Speaking to Weekend Witness, ­University of KwaZulu-Natal ­agrometeorologist Professor Mike Savage explained El Niño and the effects it has on South Africa.

He said it is an ocean-atmosphere climate pattern that is occurring in the south equatorial Pacific between the east coast of Australia and the west coast of South America.

He said that although it occurs between Australia and South America, its impact can be felt all over the globe.

“Scientists understand many of the mechanisms explaining El Niño but do not fully understand its triggering and ending mechanisms.

“They have not been able to accurately forecast it, even over periods longer than several months.”

The El Niño currently being experienced is one of the longest, with a duration already of almost two years.

“It is not just the strength of the El Niño event but also its duration that has affected the drought,” said Savage.

“The present El Niño conditions have prevailed since almost the beginning of 2014.

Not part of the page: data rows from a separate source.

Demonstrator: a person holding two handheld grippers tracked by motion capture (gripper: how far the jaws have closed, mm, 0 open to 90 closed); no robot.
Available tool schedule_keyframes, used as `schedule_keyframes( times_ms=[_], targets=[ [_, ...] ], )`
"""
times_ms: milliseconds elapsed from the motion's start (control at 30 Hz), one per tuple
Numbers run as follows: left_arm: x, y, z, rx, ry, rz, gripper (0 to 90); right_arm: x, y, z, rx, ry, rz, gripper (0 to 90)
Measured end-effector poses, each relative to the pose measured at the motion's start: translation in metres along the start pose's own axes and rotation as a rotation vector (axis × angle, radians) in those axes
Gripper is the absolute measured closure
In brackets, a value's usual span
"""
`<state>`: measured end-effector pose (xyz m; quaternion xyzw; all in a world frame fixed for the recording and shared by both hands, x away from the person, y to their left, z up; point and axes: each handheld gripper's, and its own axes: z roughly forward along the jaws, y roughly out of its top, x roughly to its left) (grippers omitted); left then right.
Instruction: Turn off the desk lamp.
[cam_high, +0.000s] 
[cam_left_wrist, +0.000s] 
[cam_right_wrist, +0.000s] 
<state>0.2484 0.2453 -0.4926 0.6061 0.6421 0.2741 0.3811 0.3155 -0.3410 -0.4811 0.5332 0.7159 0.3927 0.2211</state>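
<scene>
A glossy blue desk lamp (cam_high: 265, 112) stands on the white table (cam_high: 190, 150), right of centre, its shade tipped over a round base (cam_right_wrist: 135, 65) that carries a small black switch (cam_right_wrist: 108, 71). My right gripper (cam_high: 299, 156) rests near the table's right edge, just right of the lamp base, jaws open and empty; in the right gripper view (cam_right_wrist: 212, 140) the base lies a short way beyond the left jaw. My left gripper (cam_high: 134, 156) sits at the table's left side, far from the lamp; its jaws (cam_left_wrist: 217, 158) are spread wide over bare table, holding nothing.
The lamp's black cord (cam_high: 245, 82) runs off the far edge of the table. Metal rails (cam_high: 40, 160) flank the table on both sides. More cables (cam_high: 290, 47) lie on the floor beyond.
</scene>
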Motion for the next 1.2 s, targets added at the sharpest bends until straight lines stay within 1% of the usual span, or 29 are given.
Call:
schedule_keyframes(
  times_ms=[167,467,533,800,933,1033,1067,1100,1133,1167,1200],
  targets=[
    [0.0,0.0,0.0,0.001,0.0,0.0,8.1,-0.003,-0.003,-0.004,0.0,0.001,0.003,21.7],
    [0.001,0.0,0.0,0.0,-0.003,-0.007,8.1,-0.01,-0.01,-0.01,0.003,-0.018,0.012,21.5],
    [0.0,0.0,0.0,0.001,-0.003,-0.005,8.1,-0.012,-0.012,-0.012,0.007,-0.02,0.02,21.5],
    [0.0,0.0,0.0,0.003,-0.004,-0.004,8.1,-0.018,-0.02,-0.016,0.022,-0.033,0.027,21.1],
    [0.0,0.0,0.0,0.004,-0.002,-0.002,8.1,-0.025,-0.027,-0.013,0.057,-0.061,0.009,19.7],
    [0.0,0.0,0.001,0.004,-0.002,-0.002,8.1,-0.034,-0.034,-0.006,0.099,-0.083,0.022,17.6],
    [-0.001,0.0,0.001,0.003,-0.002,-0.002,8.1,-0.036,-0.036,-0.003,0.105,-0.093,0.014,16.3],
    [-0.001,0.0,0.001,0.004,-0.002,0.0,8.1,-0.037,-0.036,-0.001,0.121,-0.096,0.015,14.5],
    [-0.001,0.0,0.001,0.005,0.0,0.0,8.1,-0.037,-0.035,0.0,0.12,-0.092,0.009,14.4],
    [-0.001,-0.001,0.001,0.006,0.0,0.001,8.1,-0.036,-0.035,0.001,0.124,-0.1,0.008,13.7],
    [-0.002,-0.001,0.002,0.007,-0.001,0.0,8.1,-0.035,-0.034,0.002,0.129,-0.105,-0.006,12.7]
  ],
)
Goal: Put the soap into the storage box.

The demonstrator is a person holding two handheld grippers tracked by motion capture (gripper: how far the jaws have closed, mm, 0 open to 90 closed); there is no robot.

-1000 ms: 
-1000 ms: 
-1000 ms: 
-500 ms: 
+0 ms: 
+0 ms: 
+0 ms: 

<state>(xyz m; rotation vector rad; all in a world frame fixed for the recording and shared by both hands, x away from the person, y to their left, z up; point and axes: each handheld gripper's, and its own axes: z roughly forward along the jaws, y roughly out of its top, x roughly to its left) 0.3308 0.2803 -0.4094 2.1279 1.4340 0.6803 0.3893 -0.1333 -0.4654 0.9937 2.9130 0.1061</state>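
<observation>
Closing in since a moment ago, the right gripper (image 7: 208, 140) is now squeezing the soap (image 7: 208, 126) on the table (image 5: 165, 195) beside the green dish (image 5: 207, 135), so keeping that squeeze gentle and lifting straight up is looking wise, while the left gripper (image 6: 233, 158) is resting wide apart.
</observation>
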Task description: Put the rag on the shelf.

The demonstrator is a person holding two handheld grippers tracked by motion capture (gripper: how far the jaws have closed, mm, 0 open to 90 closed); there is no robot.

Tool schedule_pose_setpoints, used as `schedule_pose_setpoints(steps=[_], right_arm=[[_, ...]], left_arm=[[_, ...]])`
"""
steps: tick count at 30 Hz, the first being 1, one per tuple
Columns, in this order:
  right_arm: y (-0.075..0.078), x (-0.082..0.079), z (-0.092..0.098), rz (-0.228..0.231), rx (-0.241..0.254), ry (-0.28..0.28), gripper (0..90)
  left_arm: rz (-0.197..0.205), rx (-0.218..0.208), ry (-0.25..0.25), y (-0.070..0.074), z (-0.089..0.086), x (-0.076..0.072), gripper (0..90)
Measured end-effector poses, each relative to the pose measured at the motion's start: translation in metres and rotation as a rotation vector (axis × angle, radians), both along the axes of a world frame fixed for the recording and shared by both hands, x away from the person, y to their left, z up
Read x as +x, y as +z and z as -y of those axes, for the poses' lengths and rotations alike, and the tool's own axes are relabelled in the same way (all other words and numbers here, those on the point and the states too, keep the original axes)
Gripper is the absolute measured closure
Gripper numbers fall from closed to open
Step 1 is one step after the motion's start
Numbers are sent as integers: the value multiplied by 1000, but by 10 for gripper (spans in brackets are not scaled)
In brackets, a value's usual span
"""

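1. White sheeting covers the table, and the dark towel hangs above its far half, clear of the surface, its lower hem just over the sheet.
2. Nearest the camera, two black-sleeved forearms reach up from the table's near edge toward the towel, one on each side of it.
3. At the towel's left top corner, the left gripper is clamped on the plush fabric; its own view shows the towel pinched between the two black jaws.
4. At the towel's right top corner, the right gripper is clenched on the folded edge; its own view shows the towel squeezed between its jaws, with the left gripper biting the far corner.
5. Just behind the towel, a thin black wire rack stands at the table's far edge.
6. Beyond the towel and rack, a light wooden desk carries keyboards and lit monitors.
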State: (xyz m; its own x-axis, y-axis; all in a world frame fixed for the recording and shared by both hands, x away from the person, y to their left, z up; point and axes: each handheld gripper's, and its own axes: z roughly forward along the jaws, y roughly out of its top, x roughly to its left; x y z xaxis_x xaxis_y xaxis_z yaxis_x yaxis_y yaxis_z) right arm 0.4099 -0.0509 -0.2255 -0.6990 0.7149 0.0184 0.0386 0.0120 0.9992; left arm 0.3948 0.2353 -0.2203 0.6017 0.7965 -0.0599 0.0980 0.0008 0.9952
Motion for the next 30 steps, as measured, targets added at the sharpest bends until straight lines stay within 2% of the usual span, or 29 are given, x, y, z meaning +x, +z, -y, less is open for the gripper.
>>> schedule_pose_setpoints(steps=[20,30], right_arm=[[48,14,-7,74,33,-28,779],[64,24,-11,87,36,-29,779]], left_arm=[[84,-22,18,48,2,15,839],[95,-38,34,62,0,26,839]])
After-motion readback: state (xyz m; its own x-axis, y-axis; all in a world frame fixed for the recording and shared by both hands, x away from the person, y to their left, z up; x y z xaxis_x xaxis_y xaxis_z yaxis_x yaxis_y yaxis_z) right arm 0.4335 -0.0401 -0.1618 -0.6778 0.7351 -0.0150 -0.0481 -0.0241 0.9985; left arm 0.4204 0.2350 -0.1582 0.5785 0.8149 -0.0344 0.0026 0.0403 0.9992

“Some scientists expect it to continue until the third quarter of 2016.

“The last extended El Niño period was 1940 to mid-1942. The extremely cold European winter of 1942, when German troops advanced on the Soviet Union from the west, has been attributed to this extended El Niño period.

“There were also severe droughts experienced in the Sahel region of Africa and a number of countries in west Africa, and crop failures in Australia.

“The predictions for the rest of 2015 and the first half or more of 2016 indicate continued El Niño, and further drought conditions in southern Africa.”

He said the South African Weather Service issued an advisory in late October which reported a strengthening of an El Niño episode towards the summer and autumn of 2016, with a continued likelihood of dry conditions over most parts of South Africa. The weather service said the country can expect extreme warmer temperatures throughout the 2016 summer, which will fuel the drought. “The World Meteorological Organisation has made predictions for 2015/2016 for South Africa of the chance for above- and below-normal rainfall for three-monthly periods of 2015/2016 — November-December-January, December-January-February and February-March-April.

“Of particular note is that there is a slim chance of above-average rainfall for most of South Africa for the period of November 2015 to April 2016. Also, there is a more than an even chance of below-average rainfall for most of South Africa for the period December 2015 to April 2016,” said Savage.